DATASET EXCERPT:
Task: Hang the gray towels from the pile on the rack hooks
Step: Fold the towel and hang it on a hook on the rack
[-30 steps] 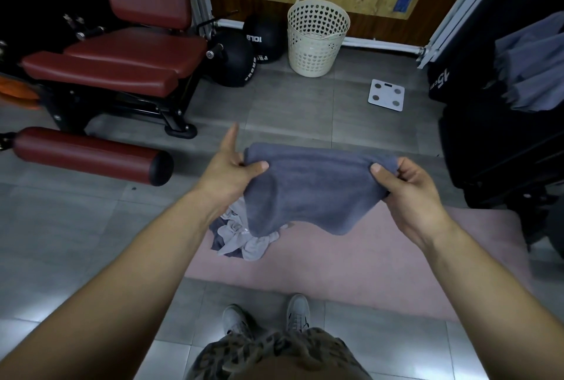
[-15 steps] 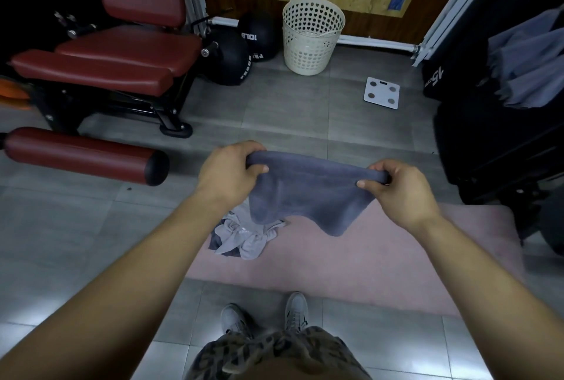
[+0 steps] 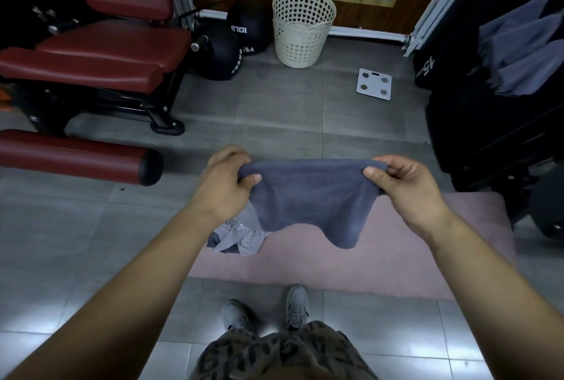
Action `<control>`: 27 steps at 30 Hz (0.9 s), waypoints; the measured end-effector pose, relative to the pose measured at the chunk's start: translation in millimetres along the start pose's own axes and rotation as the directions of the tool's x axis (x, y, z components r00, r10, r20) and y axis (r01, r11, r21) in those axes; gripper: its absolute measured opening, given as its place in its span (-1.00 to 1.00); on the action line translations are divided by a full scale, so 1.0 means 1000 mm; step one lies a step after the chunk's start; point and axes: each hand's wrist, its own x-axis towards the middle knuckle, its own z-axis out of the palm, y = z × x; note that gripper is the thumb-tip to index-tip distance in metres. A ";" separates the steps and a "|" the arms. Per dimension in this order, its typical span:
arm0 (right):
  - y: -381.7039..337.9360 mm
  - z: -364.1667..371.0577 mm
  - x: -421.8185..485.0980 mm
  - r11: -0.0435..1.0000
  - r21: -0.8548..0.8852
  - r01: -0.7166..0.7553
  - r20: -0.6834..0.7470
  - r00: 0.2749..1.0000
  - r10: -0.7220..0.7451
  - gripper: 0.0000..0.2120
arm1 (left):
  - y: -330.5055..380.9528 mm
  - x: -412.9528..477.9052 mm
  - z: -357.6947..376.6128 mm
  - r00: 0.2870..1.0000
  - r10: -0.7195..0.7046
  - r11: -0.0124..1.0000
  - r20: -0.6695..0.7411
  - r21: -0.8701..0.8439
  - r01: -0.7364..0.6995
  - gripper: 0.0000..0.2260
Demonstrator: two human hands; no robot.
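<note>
A gray towel point(image 3: 308, 199) hangs stretched between my two hands above the floor. My left hand point(image 3: 224, 186) grips its left top corner, fingers curled over the edge. My right hand point(image 3: 399, 187) pinches the right top corner between thumb and fingers. Below the towel, a small pile of pale gray cloth point(image 3: 239, 234) lies on the left end of a pink mat point(image 3: 381, 254). At the right edge, gray towels point(image 3: 522, 50) hang against a dark rack; its hooks are not visible.
A red padded gym bench point(image 3: 100, 47) and its red roller point(image 3: 76, 157) fill the left side. Two black medicine balls point(image 3: 225, 50), a cream laundry basket point(image 3: 302, 25) and a white scale point(image 3: 374, 84) sit on the gray tiles behind. Black equipment point(image 3: 488, 135) stands at right.
My hands have closed tighter round the towel's top corners and pulled its top edge taut. The view has shifted slightly downward and left.
</note>
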 end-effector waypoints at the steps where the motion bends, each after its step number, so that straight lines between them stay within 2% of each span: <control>1: 0.003 -0.003 -0.001 1.000 0.012 -0.012 0.004 1.000 0.012 -0.95 | -0.002 0.000 0.001 0.999 0.008 0.999 0.047 -0.035 -0.006 -0.95; 5: 0.018 -0.016 -0.008 0.976 -0.218 -0.004 -0.060 0.998 -0.009 -0.95 | -0.004 -0.001 0.012 0.977 0.011 0.990 0.214 -0.138 0.020 -0.80; 8: 0.026 -0.022 -0.016 0.979 -0.203 -0.020 -0.111 0.994 -0.003 -0.94 | 0.003 0.002 0.026 0.958 0.066 0.987 0.279 -0.157 -0.023 -0.78; 10: 0.029 -0.029 -0.021 0.977 -0.212 -0.003 -0.093 0.995 -0.017 -0.93 | 0.010 0.008 0.035 0.932 0.072 0.993 0.354 -0.110 -0.035 -0.76; 13: 0.023 -0.044 -0.028 0.980 -0.201 0.010 -0.062 0.998 -0.023 -0.90 | 0.027 0.022 0.047 0.852 0.129 0.991 0.508 -0.046 -0.123 -0.72; 16: 0.013 -0.063 -0.030 0.987 -0.160 0.011 -0.064 0.998 -0.021 -0.91 | 0.065 0.036 0.066 0.771 0.240 0.963 0.590 -0.045 -0.265 -0.43; 17: 0.011 -0.070 -0.030 0.988 -0.154 0.010 -0.059 0.998 -0.020 -0.91 | 0.083 0.040 0.074 0.749 0.295 0.947 0.594 -0.078 -0.311 -0.40; 19: 0.008 -0.086 -0.026 0.986 -0.164 0.013 -0.037 0.999 -0.019 -0.93 | 0.123 0.046 0.096 0.703 0.390 0.917 0.596 -0.179 -0.357 -0.52; 22: 0.007 -0.120 -0.018 0.989 -0.147 0.020 -0.067 0.997 -0.030 -0.92 | 0.175 0.059 0.128 0.680 0.460 0.886 0.571 -0.240 -0.398 -0.90; 27: 0.009 -0.195 -0.006 0.997 -0.077 0.032 -0.226 0.973 -0.048 -0.78 | 0.251 0.085 0.164 0.672 0.530 0.847 0.517 -0.353 -0.397 -0.90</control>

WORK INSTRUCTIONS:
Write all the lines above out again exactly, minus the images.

EXERCISE ANSWER:
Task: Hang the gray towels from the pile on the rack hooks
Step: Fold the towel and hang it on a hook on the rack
[-30 steps] 
[-15 steps] 
[+0 steps] 
Action `<control>`: 27 steps at 30 Hz (0.9 s), waypoints; the measured end-effector pose, relative to the pose measured at the chunk's start: translation in millimetres along the start pose's own axes and rotation as the directions of the tool's x axis (x, y, z components r00, r10, r20) and y axis (r01, r11, r21) in those axes; gripper: its absolute measured opening, given as its place in its span (-1.00 to 1.00); on the action line translations are divided by a full scale, so 1.0 means 1000 mm; step one lies a step after the chunk's start; point and axes: each hand's wrist, its own x-axis towards the middle knuckle, its own z-axis out of the palm, y = z × x; note that gripper is the thumb-tip to index-tip distance in metres. A ";" separates the steps and a "|" the arms. Per dimension in this order, its typical span:
arm0 (right):
  - y: -381.7039..337.9360 mm
  - z: -364.1667..371.0577 mm
  - x: -421.8185..485.0980 mm
  - r11: -0.0435..1.0000
  - r21: -0.8548..0.8852
  - r01: -0.7166..0.7553
  - r20: -0.6834..0.7470
  - r00: 0.2749..1.0000
  - r10: -0.7220..0.7451
  - gripper: 0.0000..0.2120
arm1 (left):
  - y: -330.5055..380.9528 mm
  - x: -412.9528..477.9052 mm
  - z: -357.6947..376.6128 mm
  - r00: 0.2870..1.0000
  - r10: -0.7195..0.7046
  - r11: -0.0124..1.0000
  - r20: -0.6695..0.7411
  - r21: -0.8701..0.8439
  - r01: -0.7364..0.6995
  - gripper: 0.0000..0.2260
Demonstrator: two human hands; no robot.
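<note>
A gray towel point(image 3: 308, 199) hangs stretched between my two hands above the floor. My left hand point(image 3: 224, 186) grips its left top corner, fingers curled over the edge. My right hand point(image 3: 399, 187) pinches the right top corner between thumb and fingers. Below the towel, a small pile of pale gray cloth point(image 3: 239, 234) lies on the left end of a pink mat point(image 3: 381, 254). At the right edge, gray towels point(image 3: 522, 50) hang against a dark rack; its hooks are not visible.
A red padded gym bench point(image 3: 100, 47) and its red roller point(image 3: 76, 157) fill the left side. Two black medicine balls point(image 3: 225, 50), a cream laundry basket point(image 3: 302, 25) and a white scale point(image 3: 374, 84) sit on the gray tiles behind. Black equipment point(image 3: 488, 135) stands at right.
My hands have closed tighter round the towel's top corners and pulled its top edge taut. The view has shifted slightly downward and left.
</note>
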 end-effector waypoints at the steps where the motion bends, each after its step number, so that straight lines between them stay within 2% of each span: <control>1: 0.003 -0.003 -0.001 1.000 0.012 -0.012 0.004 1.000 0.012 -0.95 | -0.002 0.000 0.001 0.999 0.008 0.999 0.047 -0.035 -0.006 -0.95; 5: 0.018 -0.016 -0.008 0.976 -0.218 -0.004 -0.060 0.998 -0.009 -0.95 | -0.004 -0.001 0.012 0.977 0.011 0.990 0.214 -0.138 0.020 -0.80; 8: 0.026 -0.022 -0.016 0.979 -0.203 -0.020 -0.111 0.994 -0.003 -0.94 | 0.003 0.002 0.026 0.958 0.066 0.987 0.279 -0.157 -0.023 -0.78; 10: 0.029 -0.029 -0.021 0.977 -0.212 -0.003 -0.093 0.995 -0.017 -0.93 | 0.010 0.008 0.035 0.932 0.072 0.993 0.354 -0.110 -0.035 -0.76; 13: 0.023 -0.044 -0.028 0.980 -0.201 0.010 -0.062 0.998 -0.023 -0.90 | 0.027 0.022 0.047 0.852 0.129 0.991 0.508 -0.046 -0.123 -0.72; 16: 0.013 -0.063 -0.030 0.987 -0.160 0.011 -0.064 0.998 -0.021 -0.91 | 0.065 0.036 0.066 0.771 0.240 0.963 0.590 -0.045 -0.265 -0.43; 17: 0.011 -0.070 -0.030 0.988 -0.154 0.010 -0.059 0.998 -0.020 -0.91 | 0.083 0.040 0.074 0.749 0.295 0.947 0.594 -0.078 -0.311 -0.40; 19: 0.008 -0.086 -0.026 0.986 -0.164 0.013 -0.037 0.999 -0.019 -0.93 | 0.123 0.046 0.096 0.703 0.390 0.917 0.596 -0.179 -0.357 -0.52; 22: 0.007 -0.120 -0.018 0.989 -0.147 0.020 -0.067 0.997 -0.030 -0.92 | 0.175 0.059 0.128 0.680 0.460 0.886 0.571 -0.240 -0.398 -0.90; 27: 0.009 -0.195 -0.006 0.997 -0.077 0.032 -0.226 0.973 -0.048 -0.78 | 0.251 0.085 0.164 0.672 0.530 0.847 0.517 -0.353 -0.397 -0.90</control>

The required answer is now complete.